The Faculty Review

by Bill Chambers (h20 AT hotmail DOT com)
January 13th, 1999

THE FACULTY ** (out of four)
-a review by Bill Chambers ( [email protected] )

[For more purple prose, visit Film Freak Central - http://filmfreakcentral.net )

starring Elijah Wood, Josh Hartnett, Clea DuVall, Jordana Brewster screenplay by Kevin Williamson
directed by Robert Rodriguez

Before Kevin Williamson came along, could anyone other than film geeks/freaks name a living, working screenwriter? His name on a movie’s credits (sometimes before the title) is a signal to teenagers that they’re in for some post-Gen X irony—his screenplays assume everyone born after 1980 grew up in a video store. (Often, as he’s cribbing a plot, he’ll refer to the source—the Breakfast Club episode of "Dawson’s Creek", for example.) Williamson is, in some circles, even hipper than Quentin Tarantino is.

T2’s Robert Patrick stars as a pent-up high school football coach whose body is taken over by a parasitic alien; he proceeds to contaminate virtually the entire faculty—most amusingly, Ain’t-It-Cool-News webmaster Harry Knowles (!) in his screen debut as the Teacher Most In Need of a Treadmill. A group of rambunctious whippersnappers uncover this secret early on. Together, they search for places to hide and a defense against their newfound enemies.
Said group of archetypal—make that stereotypical—teen heroes are as follows: Delilah (Brewster), the head cheerleader and school beauty; Stan (Shawn Hatosy), ex-captain of the football team and ex-boyfriend of Delilah—a jock with a yearning for learning; Casey (Wood), the underappreciated school nerd; Marybeth (Laura Harris), the naive new girl in school; Zeke (Hartnett), the rebel without a comb, an underachieving student who sells homemade drugs out of the trunk of his car; and Stokeley (DuVall—be still my beating heart), the weirdo gothic brainer who pretends she’s a lesbian so guys will leave her alone. Did I just describe the cast of The Breakfast Club? Here, Williamson takes it a step further, as the characters look to the text of Jack Finney’s Invasion of the Body Snatchers for a solution to their dilemma.

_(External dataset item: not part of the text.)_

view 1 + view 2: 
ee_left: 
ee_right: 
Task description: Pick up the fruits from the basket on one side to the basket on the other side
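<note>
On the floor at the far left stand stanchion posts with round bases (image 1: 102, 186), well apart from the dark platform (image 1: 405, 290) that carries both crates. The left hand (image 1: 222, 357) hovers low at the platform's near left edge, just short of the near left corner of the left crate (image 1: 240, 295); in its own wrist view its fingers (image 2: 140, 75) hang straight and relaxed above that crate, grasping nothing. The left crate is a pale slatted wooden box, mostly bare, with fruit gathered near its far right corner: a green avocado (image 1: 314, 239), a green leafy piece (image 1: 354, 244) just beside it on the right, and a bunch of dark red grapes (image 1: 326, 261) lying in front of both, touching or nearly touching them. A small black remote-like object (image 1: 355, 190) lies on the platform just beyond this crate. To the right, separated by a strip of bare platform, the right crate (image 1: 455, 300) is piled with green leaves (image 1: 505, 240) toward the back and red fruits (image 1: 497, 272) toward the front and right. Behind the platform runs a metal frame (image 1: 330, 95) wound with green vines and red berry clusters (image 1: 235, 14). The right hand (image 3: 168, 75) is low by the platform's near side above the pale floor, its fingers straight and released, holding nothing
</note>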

The real problem is that Rodriguez (Desperado, From Dusk Till Dawn) is such an efficient director (three staff members are snatched within the first five minutes of the film) that (the nonetheless enjoyable) The Faculty rarely has a chance to breathe. Relationships are pared down to their essentials; oftentimes, two characters are conversing (and snooping together) who were not friends a scene before. Marybeth gravitates to Stokeley immediately—why? Unlike The Breakfast Club (or any of the Body Snatchers films, for that matter), there is little reason all these characters would unite. Also, as in most movies of this type, it seems a dartboard was used to select who will become an alien and who won’t. (Aside, some entries for Roger Ebert’s Movie Glossary: when testing a group of people to see which person is harbouring a secret alien identity, the last one tested will turn out to be the monster; in an attempt to body snatch the male protagonist, a female villain will appear totally nude before him and invite him closer.)

There is mild subtext to Williamson’s screenplay (which was polished off by David Wechter and Bruce Kimmel)—The Faculty at time plays like an effects-laden "Just Say No!" commercial. Which is a great message, except that drugs defeat these aliens—perhaps Rodriguez and co. are commenting on the merits of detox? The beauty of all three Body Snatchers movies is how emblematic of their respective periods they are (1956: McCarthyism; 1978: the Me Generation; 1993: the military state); in 1999, there is more to say about the threat of widespread mind control than what’s laid out here. Today’s teenagers and twentysomething folks (myself included) have been spoonfed so much pop culture—we’re all talking like the characters on "Friends"—that I doubt they’d notice if our teachers and parents lost their identities, too.